Picking Up Good Vibrations

I’m feeling a little bit loved today. A few of my colleagues at work were making a very impressive joint effort to get me to say yes to attending our works Christmas party next month. One of my teammates even said he’d give me a ride there and back! That is a big deal for an introvert like me.

A lot of my introversion stems from my severe lack of self esteem. I am constantly terrified that people don’t like me. Even at work though I get along with people, I have this part of me that still believes that none of them would really want to engage with me in a social situation. So because of this fear I tend to avoid social functions at work. Ironically, this probably makes people think I’m stuck up and not really want to socialise with me.

For people to genuinely try to convince me to come (not just a half hearted “oh you should go” and leave it at that) makes me actually want to go. And gives me warm feelings of actually being accepted. This is fantastic because my mind is evil to me and constantly gives me an irrational nagging worry that I’m only tolerated and not accepted.

The burning question now is – can I actually bite the bullet and make myself go?

A Life in Perpetual Limbo

At the moment I feel as though my life is in limbo. I’m existing, but I’m not really living. I’m biding my time waiting. What exactly am I putting my life on hold waiting for?

Well there is a rather huge event coming up that has me excited about, impatient for, anxious over, frightened of, and a whole bunch of other positive and negative emotions rolled into a general feeling of unease.

My children and I will soon be moving into our very own home.

After a decade of renting, I will finally have my very own place. It’s currently still being built, almost but not quite finished. I don’t have a completion date yet, but it’s so close I can almost smell it. Mentally, I’ve already moved out of my existing place of residence. But I can’t motivate myself to start packing things up when there is no fixed date for settlement. And so I’m stuck in this limbo between a rental property I’ve come to hate (echoes of him have permanently tainted this once happy place) and the fear of embarking on the unknown at my new home. As a result, I’ve become somewhat lazy about keeping this place spick-and-span and of course that just depresses me.

The second thing keeping me in this limbo is my sons ADHD & ASD diagnosis. Now that we have a diagnosis, I have to wait until the next appointment (later this month) to start looking at treatment. It’s stressing me out no end, but at least thanks to the dosage increase to my meds I’m getting sleep at night. I know it’s a long road ahead, but I just want to actually step onto the path, not stand watching it from a distance.

Of course these are just a couple of things grounded in reality that keep me in limbo. Without them I still have the mental shackles that stop me from living my life. One of those is my indecision about my future. I’m 35 and I still haven’t decided “what I want to be when I grow up”. Well actually I have some idea, but I feel like I’m too old to be embarking on that path. Ok, so maybe I’m not too old as such. However financially I have to worry about my children, so I have to be careful of starting over so to speak.

And then there is just the whole notion in my head that I’m simply waiting for something.
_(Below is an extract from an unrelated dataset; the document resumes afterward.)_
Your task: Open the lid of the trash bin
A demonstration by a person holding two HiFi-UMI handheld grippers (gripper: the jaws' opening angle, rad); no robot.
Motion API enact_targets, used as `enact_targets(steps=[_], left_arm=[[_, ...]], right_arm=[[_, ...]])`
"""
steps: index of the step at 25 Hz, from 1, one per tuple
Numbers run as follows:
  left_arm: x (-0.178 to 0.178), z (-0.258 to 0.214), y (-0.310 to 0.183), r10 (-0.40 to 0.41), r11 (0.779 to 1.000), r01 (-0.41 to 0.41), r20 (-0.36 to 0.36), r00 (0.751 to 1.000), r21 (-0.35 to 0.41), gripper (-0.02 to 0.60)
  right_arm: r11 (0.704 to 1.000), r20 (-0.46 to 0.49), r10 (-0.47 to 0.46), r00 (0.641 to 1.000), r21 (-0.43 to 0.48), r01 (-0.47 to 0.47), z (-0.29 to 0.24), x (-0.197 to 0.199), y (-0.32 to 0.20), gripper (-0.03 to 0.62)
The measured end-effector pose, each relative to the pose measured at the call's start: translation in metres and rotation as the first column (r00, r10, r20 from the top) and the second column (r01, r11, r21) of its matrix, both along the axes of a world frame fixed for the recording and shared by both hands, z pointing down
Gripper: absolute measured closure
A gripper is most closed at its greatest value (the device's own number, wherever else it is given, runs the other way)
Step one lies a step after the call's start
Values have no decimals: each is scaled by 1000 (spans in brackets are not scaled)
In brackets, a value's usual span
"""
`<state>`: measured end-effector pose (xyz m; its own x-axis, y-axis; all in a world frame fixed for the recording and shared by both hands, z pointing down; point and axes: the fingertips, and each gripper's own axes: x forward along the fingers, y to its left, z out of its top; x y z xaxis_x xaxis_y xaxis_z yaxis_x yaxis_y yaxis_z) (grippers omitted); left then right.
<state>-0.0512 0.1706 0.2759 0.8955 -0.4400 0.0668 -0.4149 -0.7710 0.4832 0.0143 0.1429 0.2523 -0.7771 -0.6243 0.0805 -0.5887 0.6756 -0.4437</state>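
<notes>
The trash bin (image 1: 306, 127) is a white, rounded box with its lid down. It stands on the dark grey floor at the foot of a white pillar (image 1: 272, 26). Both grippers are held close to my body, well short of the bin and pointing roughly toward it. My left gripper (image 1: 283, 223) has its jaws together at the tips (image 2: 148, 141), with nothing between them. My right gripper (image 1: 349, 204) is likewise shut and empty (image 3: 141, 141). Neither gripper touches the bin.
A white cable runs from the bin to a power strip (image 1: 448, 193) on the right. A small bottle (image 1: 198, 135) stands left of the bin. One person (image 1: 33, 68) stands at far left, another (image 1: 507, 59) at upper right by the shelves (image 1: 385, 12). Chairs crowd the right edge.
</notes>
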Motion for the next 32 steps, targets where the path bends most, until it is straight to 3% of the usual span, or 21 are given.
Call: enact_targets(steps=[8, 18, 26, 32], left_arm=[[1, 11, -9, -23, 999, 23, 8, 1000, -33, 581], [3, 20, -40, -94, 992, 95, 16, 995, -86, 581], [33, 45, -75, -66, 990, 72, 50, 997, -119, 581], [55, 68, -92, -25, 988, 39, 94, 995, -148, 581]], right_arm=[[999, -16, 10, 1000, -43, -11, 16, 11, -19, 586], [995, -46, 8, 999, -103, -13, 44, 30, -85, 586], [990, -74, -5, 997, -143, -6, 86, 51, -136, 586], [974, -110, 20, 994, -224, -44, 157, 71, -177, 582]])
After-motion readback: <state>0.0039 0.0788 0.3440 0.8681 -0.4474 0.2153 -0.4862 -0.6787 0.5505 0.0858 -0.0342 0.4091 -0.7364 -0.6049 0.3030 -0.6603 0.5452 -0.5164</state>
For what I am waiting, I have no idea. But I live half my life waiting, vaguely convinced that I’ll know it (what I’m waiting for) when I see it. I’ve always lived my life that way, and obviously “it” is never going to come. I have to decide for myself what “it” is and make it happen. But the most difficult part is deciding what “it” is.

I’m restless. I have all this unchannelled energy coursing through me. I’m wandering aimlessly. I have no idea what I want it is I really want to do. I’m like a bored child who wants to scream and kick up the leaves. And I’m paralysed by the fact that I don’t know what I want. I’m frightened because I have no passion, no desire, nothing to drive me, I don’t feel like I have any purpose. I’m terrified of making a decision, and so waste time and my life doing nothing.

I’ve been fearful my entire life, not taking any risks for fear of losing. And so I’ve led a life that I classify as boring and unfulfilling. You’d think I’d get sick of that, grow a pair, and get out there. But no. I wait. Time ticks on. I wait. I still don’t take any risks. I still don’t really live. I’m afraid to really live.

I tell myself that if I don’t risk a little in the game of life, then I’ll get to the end of it full of regret. But I can’t quite make myself believe that it’s better to have tried and failed than to never have tried at all. I can’t quite convince myself that a life without any risks is no life at all.

I still wait. For what? For a life filled with “what if’s”. That’s what.